Without leaving anything out, print every line of the data.

========================

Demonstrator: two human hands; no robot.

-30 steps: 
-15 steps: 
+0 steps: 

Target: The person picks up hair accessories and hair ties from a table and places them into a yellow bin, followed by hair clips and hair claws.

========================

[WRITTEN ANSWER]:
Demonstrator: two human hands; no robot.

-30 steps: 
-15 steps: 
+0 steps: 

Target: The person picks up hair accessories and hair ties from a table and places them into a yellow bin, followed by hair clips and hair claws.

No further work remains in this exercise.